Less tile to purchase. and chances are if you move cabs around, the tile will look worse where it's been used.


----------



## harleysilo (Jun 19, 2006)

Hey everyone thanks for the suggestions. 

I've done a lot since this thread was started.
Cabinets delivered today, and my father is coming this weekend to help me hang them.

I do have two other question.

1) When I tore out the original hardwood floor I discovered it had been lain over tarpaper. What's up with that? The tile floor in the kitchen had two layers of plywood underneath it, in between the plywood is a layer of tarpaper, same question...

2) We are putting a pass through in one of the walls in the kitchen, it will actually have a bar top made out of Quartz matching the countertops. There will be a backsplash "connecting" the bartop to the kitchen counter top. Now I've figured out how to build the beam etc. so the ceiling doesn't come crashing down, but what do you do to the bottom part of the wall that remains to strengthen it to support bartop? I know it will be attached to the cabinets but.....

Thanks!

http://img.photobucket.com/albums/v228/harleysilo/tile floor project/KitchenPassthru.jpg


----------



## manhattan42 (Jun 4, 2006)

Tiles can be installed last, but be sure you raise the cabinets by the thickness of the cement board and tile to assure you have them set at the same level as the rest of the floor.

If you don't you can have issues not being able to install undercounter appliances like compactors, dishwashers and even some newer compact undercabinet washers and dryers.


----------



## adoble (Aug 31, 2006)

*Agreed*



manhattan42 said:


> Tiles can be installed last, but be sure you raise the cabinets by the thickness of the cement board and tile to assure you have them set at the same level as the rest of the floor.
> 
> If you don't you can have issues not being able to install undercounter appliances like compactors, dishwashers and even some newer compact undercabinet washers and dryers.


I second this suggestion.

Defintely do the floors last, you run too much of a risk in damaging them as well as you'll spend less in tile $$$. This way you can shim and get your cabinets level.


----------



## adoble (Aug 31, 2006)

harleysilo said:


> Hey everyone thanks for the suggestions.
> 
> I've done a lot since this thread was started.
> Cabinets delivered today, and my father is coming this weekend to help me hang them.
> ...


Rebuild the wall or sister additional supports onto the existing wall, so what I mean is build out the wall on either side so the wall is now thicker than it was before, this way you keep it symmetrical.
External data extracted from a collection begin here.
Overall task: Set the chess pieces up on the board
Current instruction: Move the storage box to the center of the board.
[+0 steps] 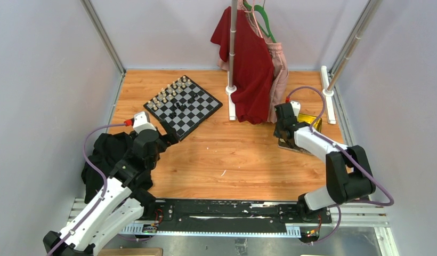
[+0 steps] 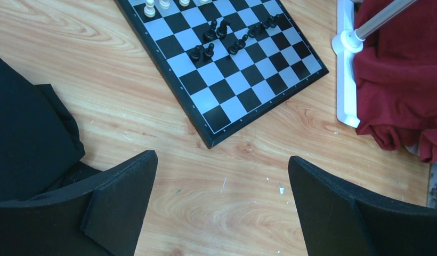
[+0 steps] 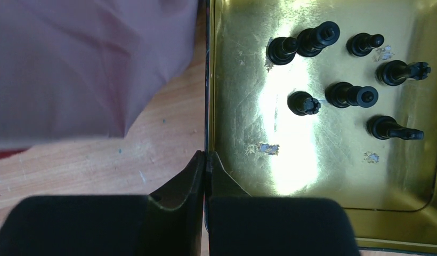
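The board [image 1: 183, 106] lies at the back left, also in the left wrist view [image 2: 227, 69]. Cream chess pieces [image 1: 171, 92] stand in rows along its far edge [image 2: 150, 9]. A few black pieces [image 2: 216, 32] sit mid-board. My left gripper [image 2: 221, 170] is open and empty over bare wood just short of the board's near corner [image 1: 168, 140]. My right gripper [image 3: 206, 156] is shut on the left rim of the yellow tray [image 3: 269, 176], which holds several black pieces [image 3: 333, 69] lying on their sides. In the top view that gripper [image 1: 284, 140] is at the tray [image 1: 310, 121].
A red garment [image 1: 251, 64] and a pink one [image 1: 279, 69] hang from a pole stand between board and tray; its white base [image 2: 347, 80] lies right of the board. A black cloth [image 1: 107, 157] is heaped at the left. Pink fabric [image 3: 88, 64] lies beside the tray.
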Motion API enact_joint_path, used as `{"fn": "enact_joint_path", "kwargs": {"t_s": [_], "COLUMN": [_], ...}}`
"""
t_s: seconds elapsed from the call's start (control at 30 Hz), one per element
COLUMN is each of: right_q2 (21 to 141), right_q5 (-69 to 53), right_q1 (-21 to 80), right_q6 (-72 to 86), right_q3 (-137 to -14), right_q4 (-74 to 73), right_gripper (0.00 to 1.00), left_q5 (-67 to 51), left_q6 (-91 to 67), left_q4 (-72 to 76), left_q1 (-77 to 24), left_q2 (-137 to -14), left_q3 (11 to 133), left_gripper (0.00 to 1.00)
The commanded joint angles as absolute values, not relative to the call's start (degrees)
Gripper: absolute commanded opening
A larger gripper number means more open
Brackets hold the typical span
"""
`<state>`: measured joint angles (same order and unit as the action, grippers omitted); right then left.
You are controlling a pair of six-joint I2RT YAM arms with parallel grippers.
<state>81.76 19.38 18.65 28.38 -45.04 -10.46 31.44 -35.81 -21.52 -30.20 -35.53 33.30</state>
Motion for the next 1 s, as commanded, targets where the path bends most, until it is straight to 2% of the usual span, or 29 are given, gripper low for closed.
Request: {"fn": "enact_joint_path", "kwargs": {"t_s": [0.0,0.6,0.63,0.8,0.97], "right_q2": [85.21,93.76,93.84,93.35,88.74], "right_q5": [14.81,6.81,6.77,8.25,10.83], "right_q1": [14.58,7.22,7.15,7.11,7.12], "right_q6": [21.54,6.86,6.9,7.86,9.87], "right_q3": [-48.36,-58.08,-58.1,-57.71,-56.6], "right_q4": [-9.69,-12.29,-12.24,-12.37,-12.56], "right_gripper": [0.0,0.0,0.03,0.34,0.51], "left_q5": [32.29,33.17,33.63,34.87,35.2], "left_q6": [-36.7,-38.17,-37.98,-37.4,-37.62], "left_q4": [-19.04,-16.26,-16.48,-17.37,-18.44], "left_q1": [-30.59,-30.88,-30.95,-31.25,-31.38], "left_q2": [-36.05,-41.03,-41.02,-40.64,-39.68], "left_q3": [32.74,33.8,33.97,34.17,33.85], "left_gripper": [1.0,1.0,1.0,1.0,1.0]}}
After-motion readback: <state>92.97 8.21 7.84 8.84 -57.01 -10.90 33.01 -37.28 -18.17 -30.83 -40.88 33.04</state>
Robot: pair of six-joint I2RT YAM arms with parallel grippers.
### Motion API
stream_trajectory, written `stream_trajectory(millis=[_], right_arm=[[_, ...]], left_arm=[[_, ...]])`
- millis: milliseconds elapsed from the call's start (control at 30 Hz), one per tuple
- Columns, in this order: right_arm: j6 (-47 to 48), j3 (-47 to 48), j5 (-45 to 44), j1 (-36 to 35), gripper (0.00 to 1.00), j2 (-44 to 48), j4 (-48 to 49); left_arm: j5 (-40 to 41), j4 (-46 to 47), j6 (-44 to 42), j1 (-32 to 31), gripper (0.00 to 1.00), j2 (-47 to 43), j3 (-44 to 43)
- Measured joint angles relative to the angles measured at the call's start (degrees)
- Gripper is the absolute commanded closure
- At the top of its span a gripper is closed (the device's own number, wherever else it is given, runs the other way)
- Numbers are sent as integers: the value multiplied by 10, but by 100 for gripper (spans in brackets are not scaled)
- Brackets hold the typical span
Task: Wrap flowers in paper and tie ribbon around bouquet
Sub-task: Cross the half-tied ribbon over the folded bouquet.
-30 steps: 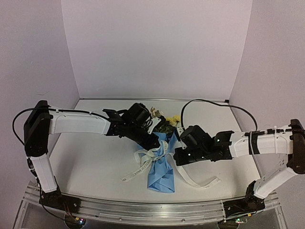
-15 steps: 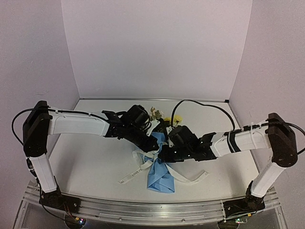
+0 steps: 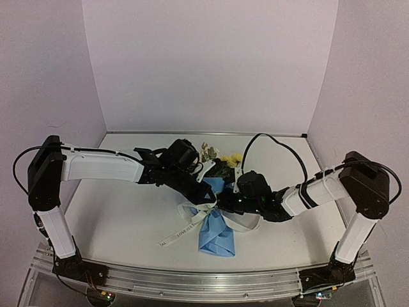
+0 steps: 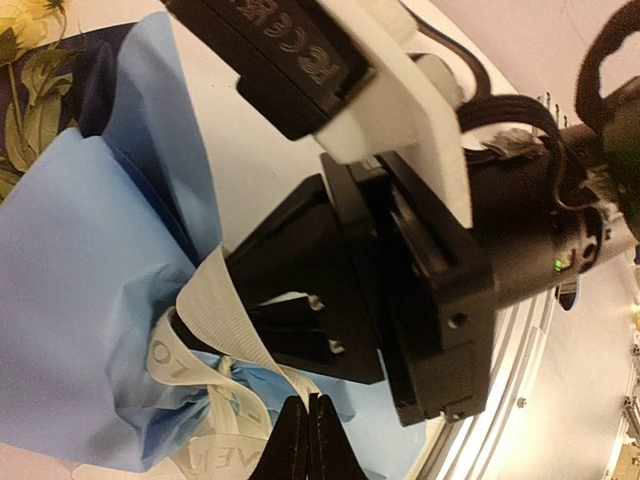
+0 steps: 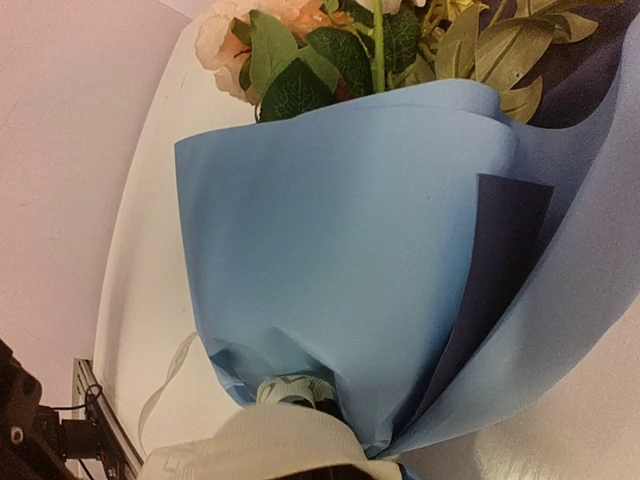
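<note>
Swung leftward since a second ago, the right arm crowds the table (image 3: 121, 217) middle, open surface toward both side edges, where the bouquet (image 3: 216, 235) lies, left gripper (image 3: 209, 193) and right gripper (image 3: 224, 203) pinched shut on the ribbon (image 3: 182, 233).

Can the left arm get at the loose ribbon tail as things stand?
Probably: the tail lies uncovered on the table, close to the left end effector, which is shut on the ribbon.

On the top view I read "LOVE" in dark print on the ribbon (image 3: 181, 233) tail running toward 7 o'clock. My left wrist view gives "LO" on the same ribbon. Raised letters on the black housing (image 4: 300, 60) at 12 o'clock are illegible to me.
</note>
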State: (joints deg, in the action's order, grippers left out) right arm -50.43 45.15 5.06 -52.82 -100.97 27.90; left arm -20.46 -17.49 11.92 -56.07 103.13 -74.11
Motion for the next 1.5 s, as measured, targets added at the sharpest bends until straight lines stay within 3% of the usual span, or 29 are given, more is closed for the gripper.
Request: stream_trajectory(millis=[267,500,633,1133,1367,1500], right_arm=[[-42,-36,21,24,100,-40,148],[-63,-36,54,32,100,-63,210],[-68,-36,68,33,100,-63,233],[-73,-34,106,45,100,-95,261],[-73,-34,111,47,100,-95,265],[-73,-32,113,47,100,-96,265]], left_arm=[[-40,-1,-4,0,90,9,-2],[-6,-6,4,0,61,39,-12],[21,-2,11,0,57,39,-12],[39,26,35,24,60,-15,-6],[45,46,71,51,78,-39,23],[45,45,97,87,83,-39,41]])
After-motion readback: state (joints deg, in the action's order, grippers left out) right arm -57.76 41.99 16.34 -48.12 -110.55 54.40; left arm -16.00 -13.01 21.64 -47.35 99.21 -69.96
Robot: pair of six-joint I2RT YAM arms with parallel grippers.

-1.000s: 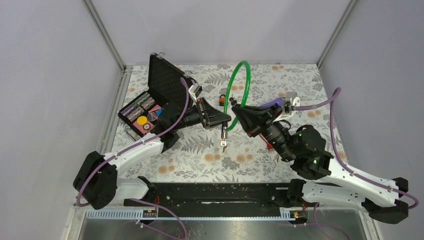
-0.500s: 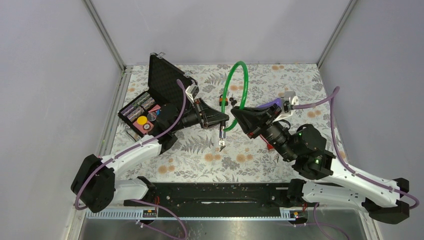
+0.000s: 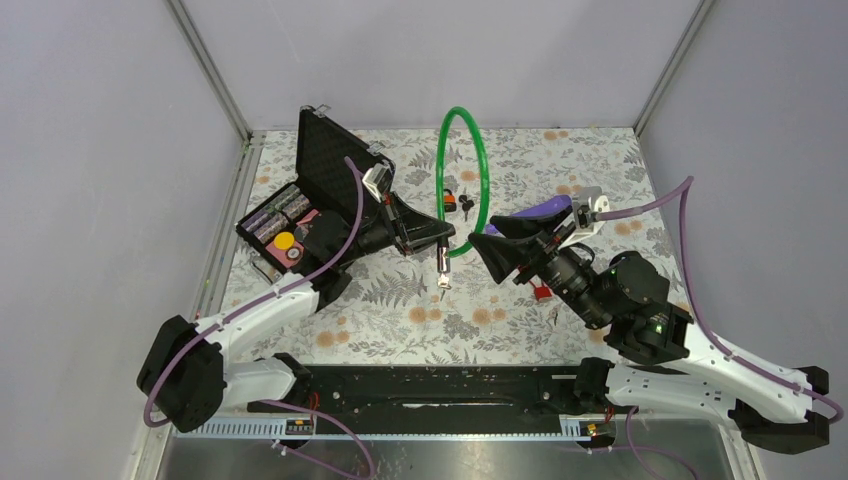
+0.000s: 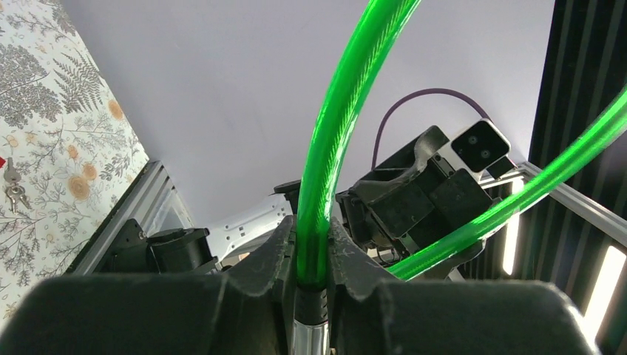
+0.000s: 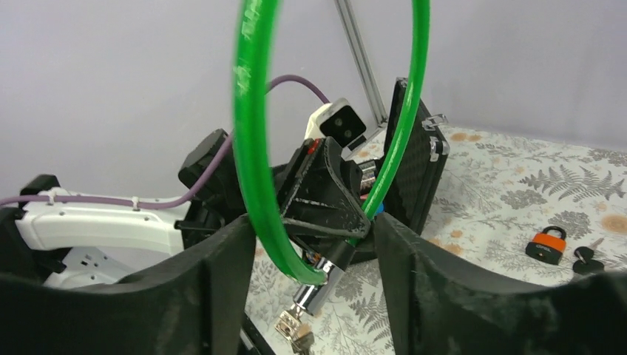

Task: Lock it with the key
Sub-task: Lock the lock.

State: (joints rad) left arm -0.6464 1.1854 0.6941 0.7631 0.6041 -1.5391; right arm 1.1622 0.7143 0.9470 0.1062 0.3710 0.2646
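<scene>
Your left hand (image 4: 312,251) is clamped tight on the green cable lock (image 4: 336,111) above its metal barrel (image 5: 314,296), key (image 3: 441,283) dangling below. Your right hand (image 5: 314,222) gapes wide astride one strand.

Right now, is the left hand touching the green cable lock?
Touching. The left wrist view shows the left hand shut on the green cable lock, gripping it from both sides.

No lettering, number, brand or sign can be read in any view. The green cable lock (image 5: 253,148), the orange padlock (image 5: 548,243) and the contents of the open black case (image 3: 326,160) show no legible marking.
</scene>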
Additionally I would bolt the new wall frame to the floor to increase stability.

You'll be thankful later.


Its most likley that the existing stud wall is no where strong enough to support your coutertop without it swaying and being unstable when done.


----------



## AtlanticWBConst. (May 12, 2006)

harleysilo said:


> 1) When I tore out the original hardwood floor I discovered it had been lain over tarpaper. What's up with that? The tile floor in the kitchen had two layers of plywood underneath it, in between the plywood is a layer of tarpaper, same question...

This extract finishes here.